Oireachtas Joint and Select Committees
Tuesday, 10 June 2025
Joint Oireachtas Committee on Housing, Local Government and Heritage
Report of Housing Commission: Housing Commission
2:00 am
Professor Michelle Norris:
I thank the Chair and members of the committee for the invitation. I chaired the Housing Commission's tenure and community subcommittee, which examined the rented housing sector. It contributed about half of the recommendations of the commission's report and these set out a comprehensive plan for improving the availability, affordability and quality of rented housing. Among these recommendations the most important in my view is that 20% of the housing stock should be provided outside the market as social and cost rental. This is necessary because the private rental sector does not have the capacity to provide sufficient affordable housing to meet the needs of large sections of the population. Implementing the recommendation would mean that the current size of the social and cost-rental housing sector in Ireland would need to double. This in turn would require comprehensive reform of arrangements for financing and delivering this type of housing. The commission sets out a detailed plan for this encompassing linking rents for housing to the costs of delivery to provide a stable source of revenue for managing and maintaining the dwellings and servicing debt to provide the dwellings; providing housing allowances like HAP to tenants who cannot pay the cost rents and also allowing groups of local authorities to set up shared organisations called local authority housing organisations to provide and manage their social housing. That would overcome the capacity problems in the sector at the moment and allow local authorities to recruit and retain the expert staff they need to provide housing.

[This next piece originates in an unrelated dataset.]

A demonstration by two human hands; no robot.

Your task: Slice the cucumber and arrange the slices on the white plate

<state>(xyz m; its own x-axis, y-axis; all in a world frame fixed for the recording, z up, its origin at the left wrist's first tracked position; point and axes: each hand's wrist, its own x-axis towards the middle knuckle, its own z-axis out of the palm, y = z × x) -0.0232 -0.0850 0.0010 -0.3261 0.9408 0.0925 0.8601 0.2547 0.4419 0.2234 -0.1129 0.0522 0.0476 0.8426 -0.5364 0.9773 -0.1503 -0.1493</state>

The commission report also sets out a comprehensive plan for reforming regulation of rented housing. We propose amalgamating the patchwork of regulatory organisations, regulating local authority housing for the first time and strengthening regulatory enforcement. We propose comprehensive reform of the system of rent pressure zones, RPZs, which was introduced as an emergency measure in 2016 to regulate private rents and was never intended to be in place over the long term. RPZs only cover part of the country and limit rent increases to 2% per annum. The rationale for the 2% cap is unclear and the commission was concerned it applies irrespective of the quality of the dwelling and how far below market the rent is. We propose replacing RPZs with a reference rent system used to regulate rents in many other European countries. This is a nationwide system that would peg rent increases to dwellings of similar quality and location. The system could be designed strategically to better balance the interests of tenants and landlords and incentivise better outcomes by, for instance, pegging rent increases to building energy ratings. Once in place, the regulator would conduct regular evidence-based reviews of the system and amend the regulations as appropriate in a similar fashion to the way that the Central Bank regulates mortgage markets. This would help to depoliticise the debate about rent regulation, strengthen the evidence base for policy and provide greater certainty for tenants and landlords.